The U.S. Securities and Exchange Commission (SEC) has filed legal actions against SolarWinds and its Chief Information Security Officer (CISO), Timothy G. Brown. The SEC’s complaint claims that the company disregarded numerous warnings about cybersecurity threats and falsely portrayed its cybersecurity measures, violating regulations regarding Cybersecurity Risk Management.

This legal move follows a significant cyberattack believed to be orchestrated by SVR, Russia’s foreign intelligence agency. The attack was executed through an update to Orion, SolarWinds’ network management software, which affected around 18,000 clients. Notable victims included major corporations and critical U.S. government agencies, such as the Treasury, Justice, Energy departments, and the Pentagon.

The SEC’s complaint points out inconsistencies between SolarWinds’ public statements about its cybersecurity practices and internal conversations about breaches of the company’s cybersecurity policies and recognized vulnerabilities.

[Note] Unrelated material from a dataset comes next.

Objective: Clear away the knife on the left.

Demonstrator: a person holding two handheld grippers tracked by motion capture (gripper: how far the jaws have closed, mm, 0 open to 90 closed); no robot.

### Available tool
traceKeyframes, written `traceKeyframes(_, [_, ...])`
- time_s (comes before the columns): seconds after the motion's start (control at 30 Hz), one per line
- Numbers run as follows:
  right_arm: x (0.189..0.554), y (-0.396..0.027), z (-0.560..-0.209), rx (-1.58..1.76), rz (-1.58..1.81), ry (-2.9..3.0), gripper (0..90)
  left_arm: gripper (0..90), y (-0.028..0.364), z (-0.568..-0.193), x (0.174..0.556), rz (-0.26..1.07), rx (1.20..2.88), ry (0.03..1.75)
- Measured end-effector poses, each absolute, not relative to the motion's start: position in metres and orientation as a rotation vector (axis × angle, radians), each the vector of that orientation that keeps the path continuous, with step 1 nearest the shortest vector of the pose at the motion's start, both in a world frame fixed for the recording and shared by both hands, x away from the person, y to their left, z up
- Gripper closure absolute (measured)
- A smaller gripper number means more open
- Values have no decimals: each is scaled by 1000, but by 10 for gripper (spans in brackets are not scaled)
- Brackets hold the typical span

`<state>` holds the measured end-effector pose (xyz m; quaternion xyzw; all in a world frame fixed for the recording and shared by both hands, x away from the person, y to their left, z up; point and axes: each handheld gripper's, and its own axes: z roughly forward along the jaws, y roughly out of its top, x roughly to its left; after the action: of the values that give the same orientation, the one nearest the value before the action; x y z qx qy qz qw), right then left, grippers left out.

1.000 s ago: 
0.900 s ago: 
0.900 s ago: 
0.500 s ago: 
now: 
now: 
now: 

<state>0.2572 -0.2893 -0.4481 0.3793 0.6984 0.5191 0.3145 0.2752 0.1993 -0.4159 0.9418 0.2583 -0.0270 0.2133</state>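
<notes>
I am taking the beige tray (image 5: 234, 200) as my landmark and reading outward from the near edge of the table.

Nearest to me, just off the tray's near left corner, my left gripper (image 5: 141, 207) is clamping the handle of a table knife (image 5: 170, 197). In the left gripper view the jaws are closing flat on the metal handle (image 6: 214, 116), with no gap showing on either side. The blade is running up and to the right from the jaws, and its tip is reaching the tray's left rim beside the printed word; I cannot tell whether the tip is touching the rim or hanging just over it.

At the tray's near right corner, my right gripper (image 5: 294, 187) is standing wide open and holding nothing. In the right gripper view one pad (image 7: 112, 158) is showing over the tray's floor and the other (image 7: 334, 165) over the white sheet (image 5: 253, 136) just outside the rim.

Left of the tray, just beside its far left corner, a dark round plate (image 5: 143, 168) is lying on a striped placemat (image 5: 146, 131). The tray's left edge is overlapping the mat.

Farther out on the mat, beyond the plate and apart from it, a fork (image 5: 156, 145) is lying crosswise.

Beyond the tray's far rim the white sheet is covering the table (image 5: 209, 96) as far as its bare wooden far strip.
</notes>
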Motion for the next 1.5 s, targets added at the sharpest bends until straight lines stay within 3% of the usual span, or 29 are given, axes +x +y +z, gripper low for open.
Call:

In response, SolarWinds expressed its dissatisfaction with the allegations, labeling them as unfounded and an example of regulatory overreach. The company reaffirmed its dedication to cybersecurity, as demonstrated by its Secure by Design initiatives.

This action by the SEC highlights the agency’s commitment to enforcing its guidelines and addressing cybersecurity issues within public companies. It also sheds light on the security deficiencies that can exist in public firms, as evidenced by SolarWinds’ internal communications.